Through intensive rehab, addicts give themselves an opportunity to live a life free of addictive substances and destructive behavior. But living in recovery is a new experience. By sticking with a few important principles, addicts can help themselves adjust and make the most of the opportunities made during rehab.

A Chronic Disease

Addiction never disappears. As with many other chronic diseases, its symptoms can be nearly eliminated if it is managed well. But if an addict neglects his treatment, the disease can come roaring back with even more force than before. Accepting this permanence of addiction is key to succeeding in recovery.

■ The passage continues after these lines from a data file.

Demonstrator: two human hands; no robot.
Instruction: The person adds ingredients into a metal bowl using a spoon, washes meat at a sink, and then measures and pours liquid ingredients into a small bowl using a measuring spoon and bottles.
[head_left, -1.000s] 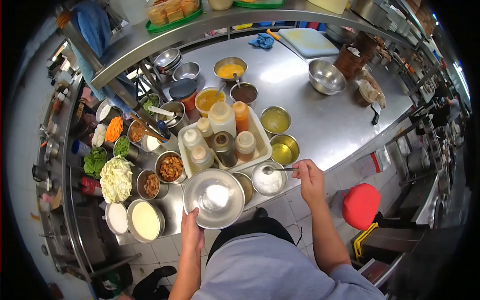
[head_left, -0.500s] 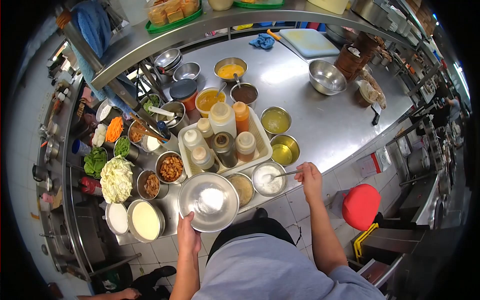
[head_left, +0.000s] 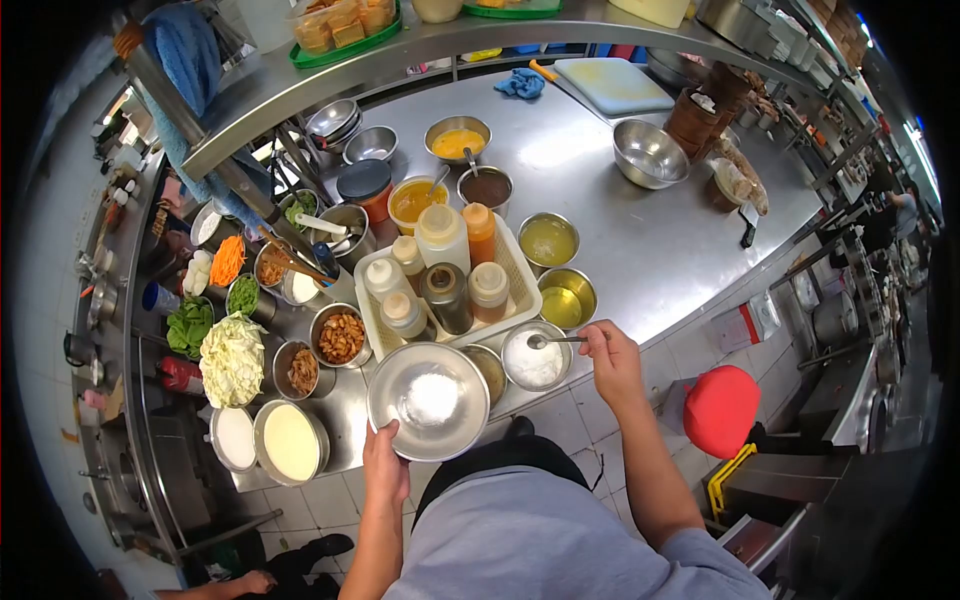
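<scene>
My left hand point(head_left: 386, 465) grips the near rim of a shiny metal bowl point(head_left: 430, 405), which has nothing visible in it. My right hand point(head_left: 612, 360) pinches the handle of a metal spoon point(head_left: 550, 341). The spoon's head is over a round metal container of white powder point(head_left: 537, 362); whether it touches the powder I cannot tell. Partly hidden behind the bowl is a container of tan granules point(head_left: 492, 375). Just beyond stands a cream basket point(head_left: 525, 312) of squeeze bottles point(head_left: 445, 235). Two containers of yellowish liquid point(head_left: 568, 298) sit to its right.
At left are a cabbage pile point(head_left: 232, 360), shredded carrot point(head_left: 228, 260), browned pieces point(head_left: 341, 338) and a pot of cream-coloured liquid point(head_left: 291, 442). An empty steel bowl point(head_left: 650, 155) and a cutting board point(head_left: 613, 86) lie farther back. A shelf point(head_left: 420, 45) spans overhead.
The spoon's head has come up out of the white powder and is now visible. My left hand has shifted the bowl slightly right, covering more of the tan granules' container.
</scene>
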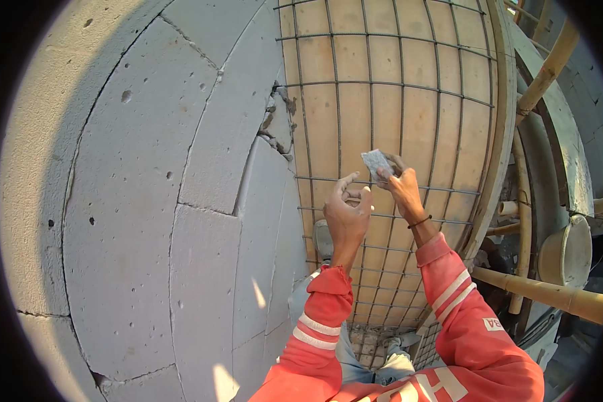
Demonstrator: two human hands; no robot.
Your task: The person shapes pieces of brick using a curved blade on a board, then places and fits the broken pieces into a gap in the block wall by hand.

Settle into a Supportive Environment

Live and work among people who support your goal of sober living. Family and old workplaces may or may not fit this description. Some familiar environments may need to be cut out for ones friendly to drug-free living. Taking up residence in a special recovery home may be part of the answer to this need for a supportive environment.

Pursue Aftercare

In the weeks immediately following rehab, recovery is very fragile. Rehab programs offer follow-up aftercare services to help out during this transition back to everyday living. Full participation in these aftercare services can make a difference during this time.

Relapses Happen

It is very common for people to derail their recoveries by returning to drug use. Acknowledging this possibility allows the addict to make contingency plans for quickly recovering from a relapse. Agreeing to call a specific person when trouble comes, who has agreed to help while withholding criticism, can help make relapses shorter and less likely, and reduce the possibility of overdose.

Join a Support Group

Alcoholic Anonymous (AA) has meetings across the country where alcoholics and drug addicts join together to support one another in their continuing recoveries. Other kinds of mutual aid groups are also active in many communities. Active and consistent participation in groups like this help prevent relapse.

Continuous Improvement

Keeping a recovery moving forward helps keep it strong. Ways to improve a recovery can include:

  • Education – Learning as much as possible about addiction and how it works.
  • Improve coping skills – Adopt new tricks for managing difficult situations and keeping relapse at bay.
  • Personal development – Building skills, in either a professional or hobby pursuit, helps keep personal focus looking forward.

Prevent backsliding by always moving forward.

Time Is an Ally

The longer a recovery has been sustained, the less likely a relapse is to occur. After about five years, recovery can be considered stable. Each day without drug use should be counted as a victory that makes relapse less likely.